Butternut Squash, Sausage, and Kale Gnocchi

kitchen.benburwell.com
4-6 servings
Oven: 400ºF

Ingredients

  • 1 small butternut squash (about 2 cups) peeled, seeded, and cut into 1/2-inch cubes
  • 2 tbsp olive oil Divided
  • 1 lb potato gnocchi
  • 3/10 c red onion diced
  • 8 oz uncased Italian sausage
  • 3 c kale finely chopped, ribs removed
  • 3 garlic cloves minced
  • 1 tsp fresh rosemary finely chopped
  • 3/10 c dried cranberries
  • 3/10 c parmesan cheese grated
  • 1 kosher salt
  • 1 freshly ground black pepper

Instructions

1

Place butternut squash on a large baking sheet and drizzle with 1 T olive oil.

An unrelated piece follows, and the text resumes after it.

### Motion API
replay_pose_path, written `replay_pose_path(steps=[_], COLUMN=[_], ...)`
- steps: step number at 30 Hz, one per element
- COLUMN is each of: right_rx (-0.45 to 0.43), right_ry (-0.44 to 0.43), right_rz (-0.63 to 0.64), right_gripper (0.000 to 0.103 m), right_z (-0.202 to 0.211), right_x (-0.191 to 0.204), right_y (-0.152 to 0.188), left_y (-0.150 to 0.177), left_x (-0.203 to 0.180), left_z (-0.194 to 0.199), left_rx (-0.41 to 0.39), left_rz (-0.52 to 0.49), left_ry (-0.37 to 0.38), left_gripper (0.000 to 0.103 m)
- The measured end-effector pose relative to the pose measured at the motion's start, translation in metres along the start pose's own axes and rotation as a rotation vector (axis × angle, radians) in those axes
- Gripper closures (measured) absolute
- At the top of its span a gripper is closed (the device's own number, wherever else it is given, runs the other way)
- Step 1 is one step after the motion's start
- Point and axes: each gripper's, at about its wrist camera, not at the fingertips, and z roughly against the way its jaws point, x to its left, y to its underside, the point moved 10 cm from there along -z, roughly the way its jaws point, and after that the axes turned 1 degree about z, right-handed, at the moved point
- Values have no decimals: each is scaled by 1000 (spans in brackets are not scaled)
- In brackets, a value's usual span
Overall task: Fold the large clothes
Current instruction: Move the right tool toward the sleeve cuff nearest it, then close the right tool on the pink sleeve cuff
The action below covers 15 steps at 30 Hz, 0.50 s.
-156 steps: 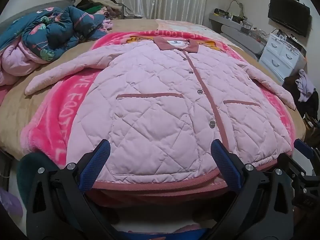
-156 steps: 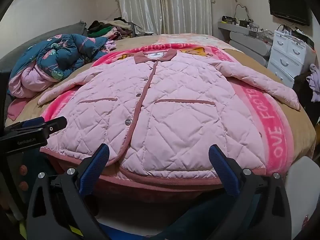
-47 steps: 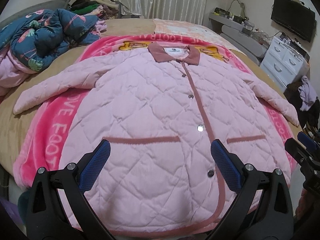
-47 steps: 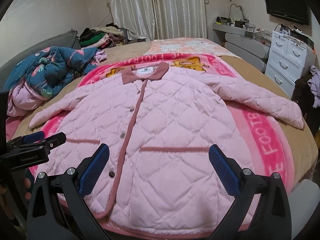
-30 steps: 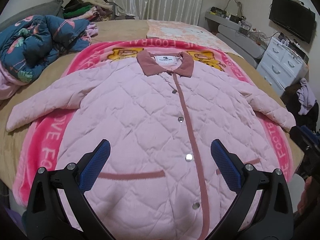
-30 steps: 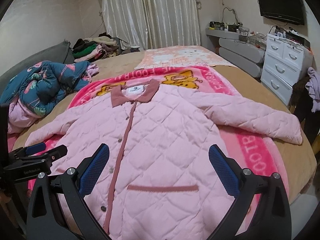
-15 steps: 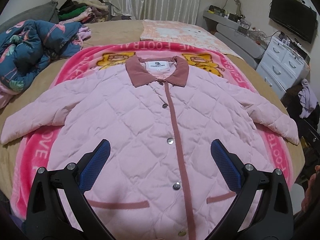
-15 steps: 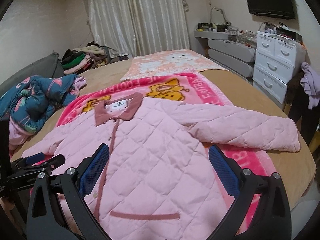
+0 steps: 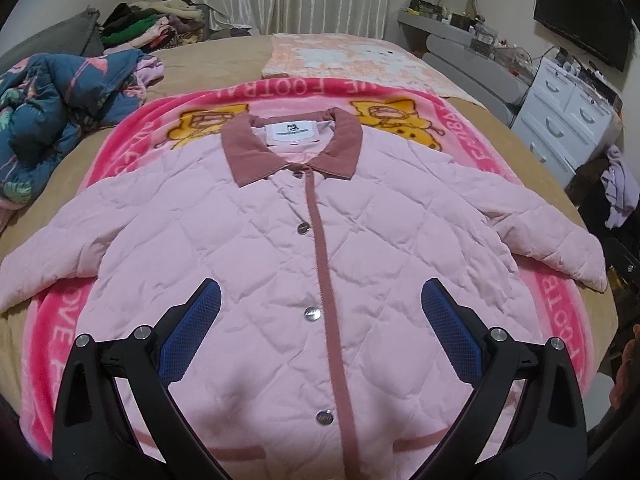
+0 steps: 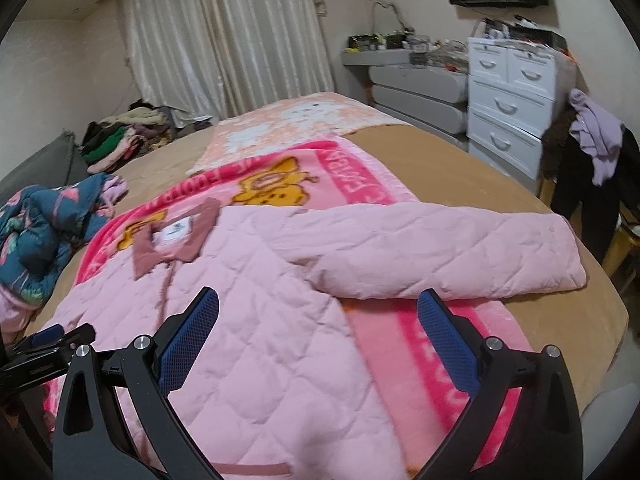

Season with salt and pepper. Roast in 400º oven until squash is tender, about 25 minutes. Remove from oven and set aside.

2

Meanwhile, bring a large pot of water to a boil and cook gnocchi according to directions. Drain and set aside.

3

Heat the remaining 1 T olive oil in a large skillet over medium heat. Add the onion and cook until softened, about 3 minutes. Add sausage and cook, crumbling with a spoon, until browned (5-7 minutes).

4

Stir in kale, garlic, rosemary, and dried cranberries. Cook until kale is wilted, about 5 minutes.

5

Add butternut squash and drained gnocchi. Finish with grated parmesan cheese, season with salt and pepper, and serve immediately.